O repórter fez a sua terceira pergunta:
— Acerca do rádio?
— Agora estou outra vez numa atividade mais ampla. Antes eu tinha dupla ocupação e dupla preocupação, aos pulos, aqui e em Barra Mansa. A filmagem de "Maria Bonita" obrigou-me a um regular esforço. Mas creio bem que me sai ... assim ... assim ... da prova -- pelo menos envidei toda a minha boa vontade no sentido de não perder o gosto pelo cinema. De retorno ao rádio tenho a declarar que prossigo, aos domingos, no "Programa Casé" da Transmissora, e às quintas-feiras no "Sambas e outras coisas ..." da Educadora. Estou contente com o caráter, embora ainda pouco definido, que as coisas de rádio estão tomando esse ano. Todo mundo fala em novidades, em originalidades, em grandes empreendimentos ...
— E você também quer falar?
— Nem por isso. Talvez eu tenha muita coisinha passável por dentro do cérebro, mas por enquanto vou deixar tudo como está para evitar aborrecimentos. Marília continua comigo em todos os programas em que atuo e dirijo. E sei que ela vai lançar, brevemente, um novo repertório de sambas ...

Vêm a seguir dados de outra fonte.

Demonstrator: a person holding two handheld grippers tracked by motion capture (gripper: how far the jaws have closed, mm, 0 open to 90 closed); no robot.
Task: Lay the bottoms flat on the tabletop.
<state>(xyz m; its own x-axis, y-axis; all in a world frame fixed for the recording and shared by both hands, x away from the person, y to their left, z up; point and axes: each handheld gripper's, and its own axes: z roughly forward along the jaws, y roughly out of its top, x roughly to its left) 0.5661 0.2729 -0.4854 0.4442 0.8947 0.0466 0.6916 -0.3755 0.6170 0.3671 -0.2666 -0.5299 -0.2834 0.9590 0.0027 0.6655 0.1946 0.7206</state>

— Pode me informar mais alguma coisa, coisa concreta, sobre esse repertório?
— Não, porque isso não se refere diretamente a mim, e além disso já passaram os cinco minutos que eu lhe concedi. Com a agravante desta sua última pergunta já deve ser a quinta ...
— Mas não pode ...
O professor Henrique Baptista levantou-se e apertou rapidamente a mão do repórter. Tinha um olho neste e o outro no relógio.
— Você está enganado pelas minhas barbas compridas, rapaz. Eu, na verdade, não sou profeta, nem de Cascadura ...
Cofiou a barbaça e ... desapareceu.
Fonte: Revista Semanal CARIOCA, de 6/3/1937, no artigo "Cinco Minutos com o Propheta" (texto atualizado).